Dear Su,

Generally, during the staining experiments with FACS the gating plays important role. I hope you are using log scale. First set the gating woth respect to negative and unstained control. According to gating, the peak shift with fluorescence will show the population positive for staining after stress/treatment.

As you are saying that there was an obvious peak shift with fluorescence, someone can guess that after particular treatment of yours, cells may be altered in their complexity (scattering). So, I suggest you to check under microscope for their shape/morphology/clusters/..etc to get an idea about the obvious peak shift.

Good luck..!!!

Dear Golla,

Thanks for your response. As you said gating is important, but what after I get the positive rate of both control and treated cells, for example, 35% and 42%, does that mean the difference are significant?

And also thanks for your advice for peak shift in flourescence. Actually the dye is an indicator of ROS, the shift represents an increase in total ROS after my treatment. What I want to figure out is whether this shift is "big" enough to say there is significant increase of ROS caused by my treatment.

Thanks again for your response.

Dear Su,

That significance depends on the reproducibility and the shift difference. If it is from 35% to 42% surely one will not consider significant shift. If the shift is more than 20-and above % of population shift might be significant if reproducible. Apply suitable significant tests to confirm your hypothesis.

Good luck..!!!

Dear Su,

besides applying gating, you can also try to compare the median of the staining intensity. The results that you get from gating stronlgy depends on the gates you have chosen. You can get a shift from 38-42%, which does not sound too impressive or with a higher value for the boundary you might get numbers increasing from 5 to 20 % or so (that sounds more impressive). The medium staining intensity cannot be manipulated in this way. With these numbers (% cells from the gating or the median) you should run the usual tests for statistical significance (ANOVA). But this is only a number. I guess it is more important to know if the changes are indeed biologically significant. To assess this, we usually compare the staining with the result that is acchieved by imposing exogenous oxidative stress. This can be simply done by adding hydrogen peroxide. Usually 1 mM will have a significant effect. In this context it would also be interesting to know if the treatment kills the cells, which can be analysed in parallel with PI staining.

But what about your 96well assay? How much was the increase in fluorescence with this technique - how does this relate to the flow cytometry results?

Best wishes,

Norbert

Dear Rob,

Thanks for your explanation. In my situation, the median, mean and geographic mean for control was 58, 71, 56; while for the treated group, there were 66, 76 and 58, with the positive control (H2O2 treatment) 83, 128 and 88. I will surely repeat my experiments, but I also would like know what you think on the data I have got.

Dear Norbert,

I agree with you that I should add a positive control by exposing cells to H2O2. Actually, my 96-well plate result was more or less the same like flow cytometry, but the increase in the treated group was a bit more "significant" than the flowcytometry. I guess I would have to wash more times next time I do the FCS, because significant background could be observed under the microscope in a separate DCF experiment when I just washed cells for once. three more washes with pre-warmed PBS could significantly reduce background.

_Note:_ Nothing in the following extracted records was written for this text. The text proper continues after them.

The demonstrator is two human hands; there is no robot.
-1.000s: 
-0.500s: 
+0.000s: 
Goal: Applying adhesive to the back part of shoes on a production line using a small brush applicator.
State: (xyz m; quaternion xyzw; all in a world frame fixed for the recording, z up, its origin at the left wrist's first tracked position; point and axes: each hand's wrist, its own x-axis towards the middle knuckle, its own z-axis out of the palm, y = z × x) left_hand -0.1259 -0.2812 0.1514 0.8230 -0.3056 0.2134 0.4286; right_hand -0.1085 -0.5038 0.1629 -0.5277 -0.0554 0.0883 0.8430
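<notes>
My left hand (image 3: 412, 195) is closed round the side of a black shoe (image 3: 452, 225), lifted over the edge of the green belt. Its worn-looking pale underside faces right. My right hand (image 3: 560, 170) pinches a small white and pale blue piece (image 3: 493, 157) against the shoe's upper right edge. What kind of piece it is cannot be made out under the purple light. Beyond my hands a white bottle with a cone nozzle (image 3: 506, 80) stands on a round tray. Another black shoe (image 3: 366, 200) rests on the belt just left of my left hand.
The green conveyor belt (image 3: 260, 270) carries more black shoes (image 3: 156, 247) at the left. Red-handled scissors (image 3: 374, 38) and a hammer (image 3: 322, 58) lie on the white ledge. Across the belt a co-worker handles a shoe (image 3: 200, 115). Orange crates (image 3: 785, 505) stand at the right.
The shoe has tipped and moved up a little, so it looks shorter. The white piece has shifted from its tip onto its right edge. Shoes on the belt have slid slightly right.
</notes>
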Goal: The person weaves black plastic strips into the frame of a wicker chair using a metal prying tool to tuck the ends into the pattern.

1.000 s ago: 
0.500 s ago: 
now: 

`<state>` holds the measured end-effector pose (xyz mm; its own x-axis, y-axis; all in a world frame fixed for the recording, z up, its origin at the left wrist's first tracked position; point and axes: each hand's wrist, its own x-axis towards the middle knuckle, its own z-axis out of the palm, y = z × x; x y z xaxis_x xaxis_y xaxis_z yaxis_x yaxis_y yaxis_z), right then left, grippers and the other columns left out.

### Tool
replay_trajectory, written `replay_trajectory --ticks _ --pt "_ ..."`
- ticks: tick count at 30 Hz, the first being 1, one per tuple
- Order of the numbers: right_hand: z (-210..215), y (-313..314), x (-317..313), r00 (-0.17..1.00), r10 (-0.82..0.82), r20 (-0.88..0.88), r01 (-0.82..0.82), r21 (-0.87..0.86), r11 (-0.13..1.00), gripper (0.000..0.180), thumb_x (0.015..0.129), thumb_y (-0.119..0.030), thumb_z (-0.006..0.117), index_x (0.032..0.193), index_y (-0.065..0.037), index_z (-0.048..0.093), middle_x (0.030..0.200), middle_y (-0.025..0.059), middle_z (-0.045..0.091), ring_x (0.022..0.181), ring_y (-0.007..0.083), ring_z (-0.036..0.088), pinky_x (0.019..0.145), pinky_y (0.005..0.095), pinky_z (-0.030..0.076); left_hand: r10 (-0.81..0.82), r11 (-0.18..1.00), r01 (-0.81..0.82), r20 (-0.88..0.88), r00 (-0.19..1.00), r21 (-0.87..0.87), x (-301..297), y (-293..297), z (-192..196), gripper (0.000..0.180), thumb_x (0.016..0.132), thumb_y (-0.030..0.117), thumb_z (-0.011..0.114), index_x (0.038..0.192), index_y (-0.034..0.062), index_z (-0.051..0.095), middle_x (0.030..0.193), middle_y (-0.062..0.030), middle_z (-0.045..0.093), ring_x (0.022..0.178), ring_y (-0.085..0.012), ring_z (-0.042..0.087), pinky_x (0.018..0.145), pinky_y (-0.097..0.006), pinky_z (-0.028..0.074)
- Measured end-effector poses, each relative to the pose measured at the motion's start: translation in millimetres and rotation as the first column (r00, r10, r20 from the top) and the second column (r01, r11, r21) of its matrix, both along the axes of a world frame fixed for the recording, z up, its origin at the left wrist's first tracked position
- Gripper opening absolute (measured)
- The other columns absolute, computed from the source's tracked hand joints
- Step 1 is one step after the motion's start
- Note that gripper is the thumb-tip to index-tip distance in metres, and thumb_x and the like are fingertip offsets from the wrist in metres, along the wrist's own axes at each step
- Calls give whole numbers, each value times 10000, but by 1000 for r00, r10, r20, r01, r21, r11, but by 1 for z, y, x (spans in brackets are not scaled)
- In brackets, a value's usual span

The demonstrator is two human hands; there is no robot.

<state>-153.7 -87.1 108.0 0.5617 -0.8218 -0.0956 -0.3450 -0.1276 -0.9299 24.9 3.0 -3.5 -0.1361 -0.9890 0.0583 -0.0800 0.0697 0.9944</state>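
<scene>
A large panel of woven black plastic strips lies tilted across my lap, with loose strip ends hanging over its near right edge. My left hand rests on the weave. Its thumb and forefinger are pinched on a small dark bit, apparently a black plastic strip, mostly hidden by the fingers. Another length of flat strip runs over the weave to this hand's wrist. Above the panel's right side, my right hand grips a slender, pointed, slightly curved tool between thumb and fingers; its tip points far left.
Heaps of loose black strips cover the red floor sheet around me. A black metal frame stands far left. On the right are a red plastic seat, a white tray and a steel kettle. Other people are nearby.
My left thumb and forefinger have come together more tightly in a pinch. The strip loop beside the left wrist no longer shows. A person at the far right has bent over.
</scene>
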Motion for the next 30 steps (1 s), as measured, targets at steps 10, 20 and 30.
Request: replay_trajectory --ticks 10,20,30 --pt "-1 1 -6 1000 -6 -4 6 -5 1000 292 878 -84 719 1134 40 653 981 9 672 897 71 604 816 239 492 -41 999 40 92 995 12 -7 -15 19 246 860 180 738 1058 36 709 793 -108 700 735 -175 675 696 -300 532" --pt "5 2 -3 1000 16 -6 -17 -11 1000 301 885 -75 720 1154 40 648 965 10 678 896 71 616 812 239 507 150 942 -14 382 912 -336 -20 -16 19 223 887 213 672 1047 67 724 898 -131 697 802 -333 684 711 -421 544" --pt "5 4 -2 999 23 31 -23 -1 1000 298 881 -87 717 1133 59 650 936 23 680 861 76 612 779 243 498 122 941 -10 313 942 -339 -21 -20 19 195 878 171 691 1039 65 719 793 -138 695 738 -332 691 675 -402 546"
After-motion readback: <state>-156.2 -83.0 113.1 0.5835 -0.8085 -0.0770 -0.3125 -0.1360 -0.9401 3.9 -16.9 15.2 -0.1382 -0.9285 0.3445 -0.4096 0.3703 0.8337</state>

Hi Siyuan. Relying on % counts when using fluorescent probes is indeed a challenge. It is usually difficult to determine the positive-negative boundaries. Te best way should be to assess the median fluorescence intensity (or the fold change of it). If your biological replicates slightly shift from basal or control conditions you still would be able to find significant differences using standard tests for non-gaussian distributed populations (remember that flow cytometry histograms do not usually exhibit a gaussian behavior) no matter how small that shift is as long as you have enough biological replicates.